▶ WORK TO BE COMPLETED
Copy out the entries below exactly as they stand, but only from the line containing "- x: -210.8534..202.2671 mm" through the line containing "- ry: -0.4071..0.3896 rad".

▶ TASK INPUT
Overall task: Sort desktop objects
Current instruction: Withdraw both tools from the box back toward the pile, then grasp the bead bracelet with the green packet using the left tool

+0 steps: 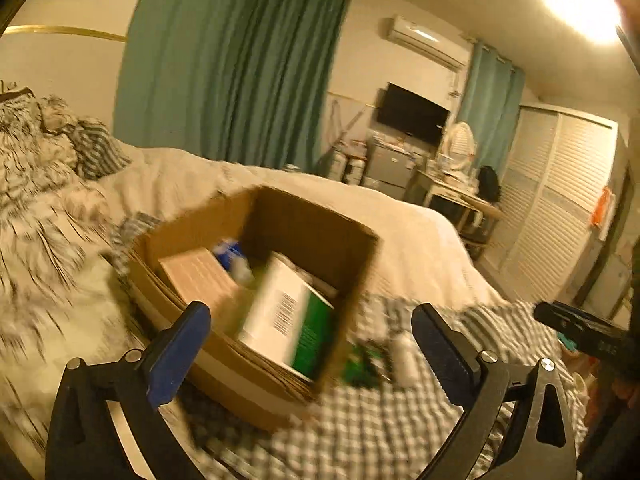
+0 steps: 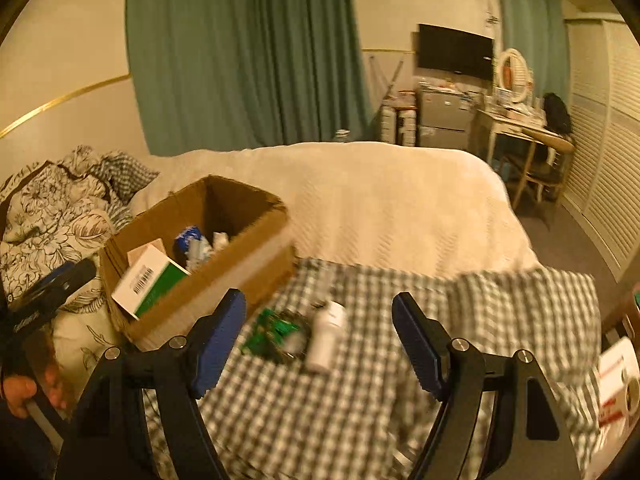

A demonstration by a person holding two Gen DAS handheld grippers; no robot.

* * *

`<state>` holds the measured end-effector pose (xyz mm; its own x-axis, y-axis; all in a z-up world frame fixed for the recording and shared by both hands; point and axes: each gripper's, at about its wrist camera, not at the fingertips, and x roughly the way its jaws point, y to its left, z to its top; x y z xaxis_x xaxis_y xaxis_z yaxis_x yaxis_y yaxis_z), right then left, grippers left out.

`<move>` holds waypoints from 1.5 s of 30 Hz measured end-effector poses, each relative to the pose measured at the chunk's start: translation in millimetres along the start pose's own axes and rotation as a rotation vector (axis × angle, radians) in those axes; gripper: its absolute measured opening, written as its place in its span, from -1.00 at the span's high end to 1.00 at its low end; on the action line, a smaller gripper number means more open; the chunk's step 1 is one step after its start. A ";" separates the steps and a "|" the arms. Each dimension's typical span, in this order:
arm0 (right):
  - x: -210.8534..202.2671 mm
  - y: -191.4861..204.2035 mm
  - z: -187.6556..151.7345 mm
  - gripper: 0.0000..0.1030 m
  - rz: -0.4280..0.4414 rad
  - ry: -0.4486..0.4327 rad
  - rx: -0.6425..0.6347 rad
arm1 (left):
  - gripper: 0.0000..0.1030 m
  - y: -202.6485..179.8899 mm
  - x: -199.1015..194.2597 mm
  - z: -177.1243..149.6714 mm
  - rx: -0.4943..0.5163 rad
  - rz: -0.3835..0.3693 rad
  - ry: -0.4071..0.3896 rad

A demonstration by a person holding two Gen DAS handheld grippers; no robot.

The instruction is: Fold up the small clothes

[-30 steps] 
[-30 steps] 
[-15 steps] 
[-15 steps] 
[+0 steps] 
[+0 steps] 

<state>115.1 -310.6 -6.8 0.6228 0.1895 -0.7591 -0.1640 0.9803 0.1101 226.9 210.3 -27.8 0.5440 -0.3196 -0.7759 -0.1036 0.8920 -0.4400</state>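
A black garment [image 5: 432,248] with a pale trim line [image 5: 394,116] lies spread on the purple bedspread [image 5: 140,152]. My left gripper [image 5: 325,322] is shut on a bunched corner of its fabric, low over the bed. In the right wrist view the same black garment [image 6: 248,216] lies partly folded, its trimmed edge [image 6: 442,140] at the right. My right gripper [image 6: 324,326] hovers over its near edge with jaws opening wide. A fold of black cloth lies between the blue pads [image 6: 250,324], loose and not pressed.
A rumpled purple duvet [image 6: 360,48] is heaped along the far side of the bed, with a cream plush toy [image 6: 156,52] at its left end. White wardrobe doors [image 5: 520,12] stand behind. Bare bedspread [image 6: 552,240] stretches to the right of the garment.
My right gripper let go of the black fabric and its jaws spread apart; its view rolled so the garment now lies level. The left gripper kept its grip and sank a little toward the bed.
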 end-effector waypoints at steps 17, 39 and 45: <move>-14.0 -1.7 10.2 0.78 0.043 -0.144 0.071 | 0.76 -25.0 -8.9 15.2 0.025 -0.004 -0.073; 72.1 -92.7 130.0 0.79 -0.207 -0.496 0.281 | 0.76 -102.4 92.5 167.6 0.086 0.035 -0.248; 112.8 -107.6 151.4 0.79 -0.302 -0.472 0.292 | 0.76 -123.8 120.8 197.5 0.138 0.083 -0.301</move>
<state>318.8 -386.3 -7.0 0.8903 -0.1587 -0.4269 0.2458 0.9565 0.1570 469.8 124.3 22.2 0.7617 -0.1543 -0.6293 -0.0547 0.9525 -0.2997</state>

▶ ANSWER TO THIS TASK
  - x: -210.8534..202.2671 mm
  - y: -191.4861..204.2035 mm
  - z: -187.6556..151.7345 mm
  - gripper: 0.0000..0.1030 m
  - rz: -0.4280..0.4414 rad
  - ry: -0.4486..0.4327 rad
  - rx: -0.6425..0.6347 rad
arm1 (left):
  - gripper: 0.0000..0.1030 m
  - y: -202.6485..179.8899 mm
  - x: -199.1015..194.2597 mm
  - z: -177.1243..149.6714 mm
  - rx: -0.4943..0.5163 rad
  - rz: -0.3835..0.3693 rad
  - ry: -0.4071..0.3896 rad

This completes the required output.